Goal of the exercise:
Find the lines in the records below that contain "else", and report each of them.

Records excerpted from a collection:
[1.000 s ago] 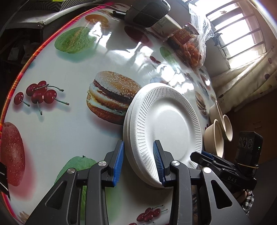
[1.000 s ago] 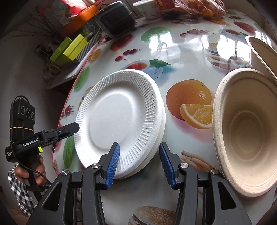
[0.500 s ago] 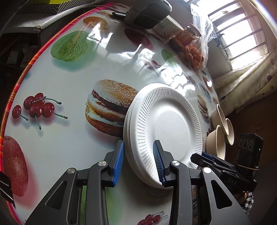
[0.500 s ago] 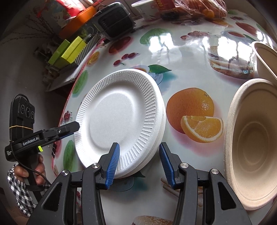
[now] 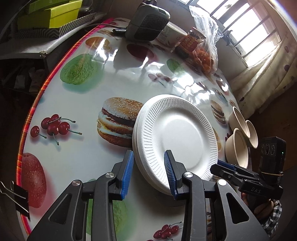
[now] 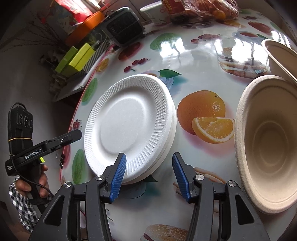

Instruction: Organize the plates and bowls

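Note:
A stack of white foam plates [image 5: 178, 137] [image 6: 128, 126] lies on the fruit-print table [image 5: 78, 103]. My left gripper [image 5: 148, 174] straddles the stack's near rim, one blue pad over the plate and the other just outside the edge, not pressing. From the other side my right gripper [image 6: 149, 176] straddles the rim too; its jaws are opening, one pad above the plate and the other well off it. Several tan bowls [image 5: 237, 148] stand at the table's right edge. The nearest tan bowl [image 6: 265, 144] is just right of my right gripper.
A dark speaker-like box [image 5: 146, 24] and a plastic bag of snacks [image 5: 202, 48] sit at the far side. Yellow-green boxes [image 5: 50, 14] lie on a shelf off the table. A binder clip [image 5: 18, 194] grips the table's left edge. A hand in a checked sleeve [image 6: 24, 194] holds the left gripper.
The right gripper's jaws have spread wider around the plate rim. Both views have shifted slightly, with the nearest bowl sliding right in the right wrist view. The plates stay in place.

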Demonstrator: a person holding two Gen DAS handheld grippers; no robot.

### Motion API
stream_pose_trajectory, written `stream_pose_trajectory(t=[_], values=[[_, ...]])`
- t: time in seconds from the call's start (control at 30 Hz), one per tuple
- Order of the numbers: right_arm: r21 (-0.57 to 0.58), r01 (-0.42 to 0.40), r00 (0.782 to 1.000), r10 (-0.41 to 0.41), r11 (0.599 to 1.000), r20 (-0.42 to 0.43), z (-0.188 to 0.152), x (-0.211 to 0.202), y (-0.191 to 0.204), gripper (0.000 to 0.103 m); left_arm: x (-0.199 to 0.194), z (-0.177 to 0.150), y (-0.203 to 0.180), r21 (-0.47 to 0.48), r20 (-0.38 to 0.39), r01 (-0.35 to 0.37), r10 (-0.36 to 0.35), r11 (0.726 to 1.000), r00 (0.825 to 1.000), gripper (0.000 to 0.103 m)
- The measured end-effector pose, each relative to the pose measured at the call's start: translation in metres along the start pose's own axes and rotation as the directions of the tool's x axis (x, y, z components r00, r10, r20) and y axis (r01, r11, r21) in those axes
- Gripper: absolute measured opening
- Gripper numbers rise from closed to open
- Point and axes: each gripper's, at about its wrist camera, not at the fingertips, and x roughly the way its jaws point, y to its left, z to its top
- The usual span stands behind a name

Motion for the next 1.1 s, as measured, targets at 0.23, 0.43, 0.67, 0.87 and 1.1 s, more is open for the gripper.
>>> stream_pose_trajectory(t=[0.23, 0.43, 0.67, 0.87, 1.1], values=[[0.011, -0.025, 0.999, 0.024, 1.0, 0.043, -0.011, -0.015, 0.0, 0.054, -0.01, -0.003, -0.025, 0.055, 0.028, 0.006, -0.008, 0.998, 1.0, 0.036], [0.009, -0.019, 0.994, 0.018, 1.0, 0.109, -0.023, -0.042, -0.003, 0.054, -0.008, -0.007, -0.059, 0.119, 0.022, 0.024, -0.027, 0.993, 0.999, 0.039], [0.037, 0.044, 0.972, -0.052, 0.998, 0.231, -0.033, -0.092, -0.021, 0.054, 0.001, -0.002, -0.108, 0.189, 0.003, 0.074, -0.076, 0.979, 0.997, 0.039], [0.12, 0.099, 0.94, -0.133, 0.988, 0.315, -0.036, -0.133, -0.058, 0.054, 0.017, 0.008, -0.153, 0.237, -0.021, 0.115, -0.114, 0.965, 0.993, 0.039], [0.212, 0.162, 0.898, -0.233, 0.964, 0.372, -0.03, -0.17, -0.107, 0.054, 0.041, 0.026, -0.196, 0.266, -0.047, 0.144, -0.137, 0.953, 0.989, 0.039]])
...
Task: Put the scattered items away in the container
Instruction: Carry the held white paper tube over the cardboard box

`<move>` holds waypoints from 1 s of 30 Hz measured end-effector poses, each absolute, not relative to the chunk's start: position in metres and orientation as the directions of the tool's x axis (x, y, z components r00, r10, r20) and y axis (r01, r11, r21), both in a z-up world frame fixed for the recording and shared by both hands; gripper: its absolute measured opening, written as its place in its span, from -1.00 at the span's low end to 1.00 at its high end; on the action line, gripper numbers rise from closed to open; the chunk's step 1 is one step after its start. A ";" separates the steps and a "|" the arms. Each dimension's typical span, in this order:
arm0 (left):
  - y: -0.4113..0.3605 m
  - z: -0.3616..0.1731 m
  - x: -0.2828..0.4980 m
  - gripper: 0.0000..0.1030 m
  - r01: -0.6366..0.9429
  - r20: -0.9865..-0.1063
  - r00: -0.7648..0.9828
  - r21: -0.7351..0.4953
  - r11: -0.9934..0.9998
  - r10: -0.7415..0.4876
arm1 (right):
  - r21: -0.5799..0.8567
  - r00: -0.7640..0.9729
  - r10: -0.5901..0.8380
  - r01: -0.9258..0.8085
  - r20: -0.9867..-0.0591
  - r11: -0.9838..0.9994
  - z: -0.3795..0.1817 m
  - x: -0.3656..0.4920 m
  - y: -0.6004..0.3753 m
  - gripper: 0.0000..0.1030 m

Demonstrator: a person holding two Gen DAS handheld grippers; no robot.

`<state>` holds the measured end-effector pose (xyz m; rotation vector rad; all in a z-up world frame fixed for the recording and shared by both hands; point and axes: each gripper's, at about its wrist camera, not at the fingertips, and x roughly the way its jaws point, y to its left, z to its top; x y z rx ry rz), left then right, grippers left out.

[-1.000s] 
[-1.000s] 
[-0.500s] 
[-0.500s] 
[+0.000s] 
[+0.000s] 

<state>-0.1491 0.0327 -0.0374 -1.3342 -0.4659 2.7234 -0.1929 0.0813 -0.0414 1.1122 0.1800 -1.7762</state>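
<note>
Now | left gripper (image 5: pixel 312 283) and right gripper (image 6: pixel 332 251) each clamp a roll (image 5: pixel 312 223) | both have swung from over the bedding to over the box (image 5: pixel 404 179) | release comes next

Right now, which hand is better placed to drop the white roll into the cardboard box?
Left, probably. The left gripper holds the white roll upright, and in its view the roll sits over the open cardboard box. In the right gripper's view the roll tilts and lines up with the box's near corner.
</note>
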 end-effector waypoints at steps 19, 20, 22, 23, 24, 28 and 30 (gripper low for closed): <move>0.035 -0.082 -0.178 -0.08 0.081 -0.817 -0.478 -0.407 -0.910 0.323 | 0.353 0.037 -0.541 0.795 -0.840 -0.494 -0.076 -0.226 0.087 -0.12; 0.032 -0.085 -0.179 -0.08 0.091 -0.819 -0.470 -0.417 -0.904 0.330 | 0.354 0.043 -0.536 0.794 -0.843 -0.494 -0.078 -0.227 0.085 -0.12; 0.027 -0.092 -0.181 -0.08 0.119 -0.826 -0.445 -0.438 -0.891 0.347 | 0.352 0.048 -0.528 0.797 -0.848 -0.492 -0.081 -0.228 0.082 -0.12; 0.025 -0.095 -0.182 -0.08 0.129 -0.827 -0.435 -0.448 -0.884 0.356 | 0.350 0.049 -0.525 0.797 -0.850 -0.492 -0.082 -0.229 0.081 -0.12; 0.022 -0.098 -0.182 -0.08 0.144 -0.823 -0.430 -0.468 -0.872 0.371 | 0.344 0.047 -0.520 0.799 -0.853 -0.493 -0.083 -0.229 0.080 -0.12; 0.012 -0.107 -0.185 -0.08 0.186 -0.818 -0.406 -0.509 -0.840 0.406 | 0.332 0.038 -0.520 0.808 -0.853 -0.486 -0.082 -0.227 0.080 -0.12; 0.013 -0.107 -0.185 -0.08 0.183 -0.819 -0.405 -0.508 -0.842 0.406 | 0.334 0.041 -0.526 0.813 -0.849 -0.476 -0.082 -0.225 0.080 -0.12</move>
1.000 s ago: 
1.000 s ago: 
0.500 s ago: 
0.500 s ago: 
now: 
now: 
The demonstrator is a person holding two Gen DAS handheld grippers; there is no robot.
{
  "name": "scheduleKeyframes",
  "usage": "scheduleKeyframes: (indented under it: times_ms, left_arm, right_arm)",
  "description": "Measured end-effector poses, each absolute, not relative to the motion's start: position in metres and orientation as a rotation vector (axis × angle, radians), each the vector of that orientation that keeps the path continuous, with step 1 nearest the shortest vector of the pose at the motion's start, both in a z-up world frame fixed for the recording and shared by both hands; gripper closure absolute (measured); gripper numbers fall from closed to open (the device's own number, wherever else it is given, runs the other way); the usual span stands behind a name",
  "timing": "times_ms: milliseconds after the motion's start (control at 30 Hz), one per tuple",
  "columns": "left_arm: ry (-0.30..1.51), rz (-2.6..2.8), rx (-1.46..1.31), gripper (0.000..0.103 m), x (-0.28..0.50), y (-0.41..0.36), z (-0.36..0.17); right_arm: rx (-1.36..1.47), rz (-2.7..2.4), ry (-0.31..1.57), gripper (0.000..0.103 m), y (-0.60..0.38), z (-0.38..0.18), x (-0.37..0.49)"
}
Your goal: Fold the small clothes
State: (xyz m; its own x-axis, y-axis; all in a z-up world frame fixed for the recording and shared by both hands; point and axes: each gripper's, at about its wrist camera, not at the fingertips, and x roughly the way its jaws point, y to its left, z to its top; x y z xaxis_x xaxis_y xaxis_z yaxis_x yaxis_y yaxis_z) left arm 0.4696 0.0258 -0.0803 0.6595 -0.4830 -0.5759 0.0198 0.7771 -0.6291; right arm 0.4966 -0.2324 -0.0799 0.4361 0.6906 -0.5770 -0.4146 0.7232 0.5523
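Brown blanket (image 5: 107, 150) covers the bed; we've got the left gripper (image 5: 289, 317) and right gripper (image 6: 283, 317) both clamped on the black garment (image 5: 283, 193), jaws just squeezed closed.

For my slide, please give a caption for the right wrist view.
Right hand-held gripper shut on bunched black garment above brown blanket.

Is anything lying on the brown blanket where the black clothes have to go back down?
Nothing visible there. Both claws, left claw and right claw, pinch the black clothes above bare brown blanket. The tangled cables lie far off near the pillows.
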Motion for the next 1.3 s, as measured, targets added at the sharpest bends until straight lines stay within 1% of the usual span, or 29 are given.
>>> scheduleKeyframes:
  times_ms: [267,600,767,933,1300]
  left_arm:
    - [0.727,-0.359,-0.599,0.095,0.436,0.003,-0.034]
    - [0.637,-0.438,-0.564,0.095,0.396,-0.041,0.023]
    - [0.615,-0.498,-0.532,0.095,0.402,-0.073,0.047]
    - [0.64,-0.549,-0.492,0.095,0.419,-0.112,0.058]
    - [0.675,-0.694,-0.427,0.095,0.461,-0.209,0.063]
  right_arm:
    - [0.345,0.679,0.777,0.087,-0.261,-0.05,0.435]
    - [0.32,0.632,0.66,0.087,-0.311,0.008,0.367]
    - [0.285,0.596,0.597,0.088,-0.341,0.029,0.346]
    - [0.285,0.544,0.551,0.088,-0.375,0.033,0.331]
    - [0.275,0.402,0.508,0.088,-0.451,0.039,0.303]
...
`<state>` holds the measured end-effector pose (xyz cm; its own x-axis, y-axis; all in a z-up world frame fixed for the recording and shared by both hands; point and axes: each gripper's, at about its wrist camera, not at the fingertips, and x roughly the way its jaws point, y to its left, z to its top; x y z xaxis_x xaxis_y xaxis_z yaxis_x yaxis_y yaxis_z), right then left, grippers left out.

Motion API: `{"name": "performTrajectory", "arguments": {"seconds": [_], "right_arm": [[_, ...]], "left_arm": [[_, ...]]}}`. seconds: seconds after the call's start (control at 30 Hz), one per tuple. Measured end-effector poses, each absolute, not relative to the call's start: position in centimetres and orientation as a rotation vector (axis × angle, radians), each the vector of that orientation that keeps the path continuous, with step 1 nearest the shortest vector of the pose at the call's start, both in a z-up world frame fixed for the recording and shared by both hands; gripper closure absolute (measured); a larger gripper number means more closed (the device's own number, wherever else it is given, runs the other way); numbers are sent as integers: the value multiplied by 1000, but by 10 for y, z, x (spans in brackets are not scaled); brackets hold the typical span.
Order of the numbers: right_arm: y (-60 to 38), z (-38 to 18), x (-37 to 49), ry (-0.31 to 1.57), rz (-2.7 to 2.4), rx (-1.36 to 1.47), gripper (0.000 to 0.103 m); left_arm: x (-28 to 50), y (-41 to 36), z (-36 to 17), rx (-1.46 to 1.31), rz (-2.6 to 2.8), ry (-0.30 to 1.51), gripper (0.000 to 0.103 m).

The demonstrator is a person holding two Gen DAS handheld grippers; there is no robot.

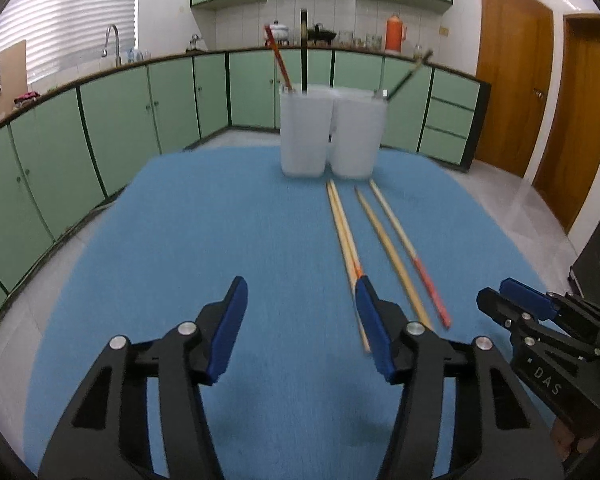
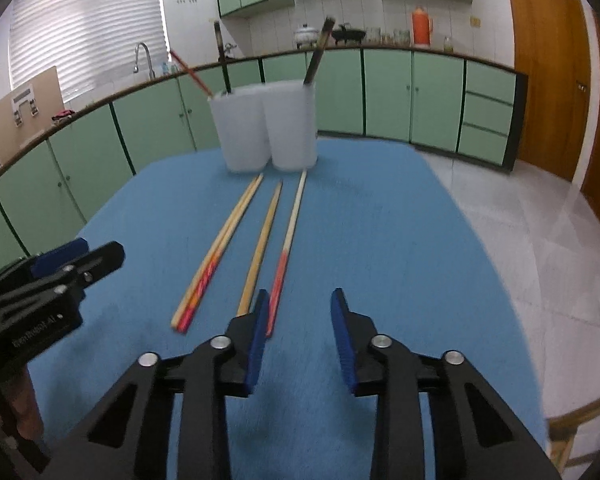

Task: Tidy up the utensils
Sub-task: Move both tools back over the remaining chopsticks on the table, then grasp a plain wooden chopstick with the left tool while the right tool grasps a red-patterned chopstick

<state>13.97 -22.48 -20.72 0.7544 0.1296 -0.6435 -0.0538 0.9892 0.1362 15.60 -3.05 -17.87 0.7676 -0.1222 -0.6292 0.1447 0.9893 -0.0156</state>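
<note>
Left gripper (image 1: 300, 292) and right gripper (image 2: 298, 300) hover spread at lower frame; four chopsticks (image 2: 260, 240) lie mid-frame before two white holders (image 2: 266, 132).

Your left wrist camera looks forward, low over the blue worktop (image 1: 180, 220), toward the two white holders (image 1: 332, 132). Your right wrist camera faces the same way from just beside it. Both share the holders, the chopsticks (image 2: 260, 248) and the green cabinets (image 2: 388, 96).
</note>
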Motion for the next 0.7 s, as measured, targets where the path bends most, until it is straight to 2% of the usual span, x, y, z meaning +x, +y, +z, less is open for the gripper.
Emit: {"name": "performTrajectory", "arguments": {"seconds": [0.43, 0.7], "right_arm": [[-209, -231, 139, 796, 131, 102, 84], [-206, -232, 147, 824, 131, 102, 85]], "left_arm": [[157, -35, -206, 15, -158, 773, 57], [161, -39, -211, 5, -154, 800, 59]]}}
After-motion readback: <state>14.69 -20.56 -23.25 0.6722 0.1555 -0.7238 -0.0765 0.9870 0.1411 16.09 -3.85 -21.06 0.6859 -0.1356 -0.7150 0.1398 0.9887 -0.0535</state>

Exercise solution:
  "description": "Measured end-effector poses, each absolute, not relative to the motion's start: position in metres and orientation as a rotation vector (axis × angle, radians), each the vector of that orientation that keeps the path continuous, with step 1 nearest the shortest vector of the pose at the motion's start, both in a z-up world frame fixed for the recording and shared by both hands; gripper closure absolute (measured); gripper numbers fall from closed to open (the device's own number, wherever else it is given, runs the other way); the usual span stands behind a name",
Motion API: `{"name": "performTrajectory", "arguments": {"seconds": [_], "right_arm": [[_, ...]], "left_arm": [[_, ...]]}}`. seconds: seconds after the call's start (control at 30 Hz), one per tuple. Measured end-effector poses, each absolute, not relative to the call's start: position in centimetres and orientation as a rotation vector (axis × angle, radians), each the vector of that orientation that keeps the path continuous, with step 1 nearest the shortest vector of the pose at the call's start, both in a z-up world frame fixed for the recording and shared by both hands; gripper closure absolute (measured); a larger gripper number means more closed (the device's own number, wherever else it is given, runs the other way); numbers are sent as integers: the value multiplied by 1000, but by 10 for y, z, x (spans in brackets are not scaled); brackets hold the typical span.

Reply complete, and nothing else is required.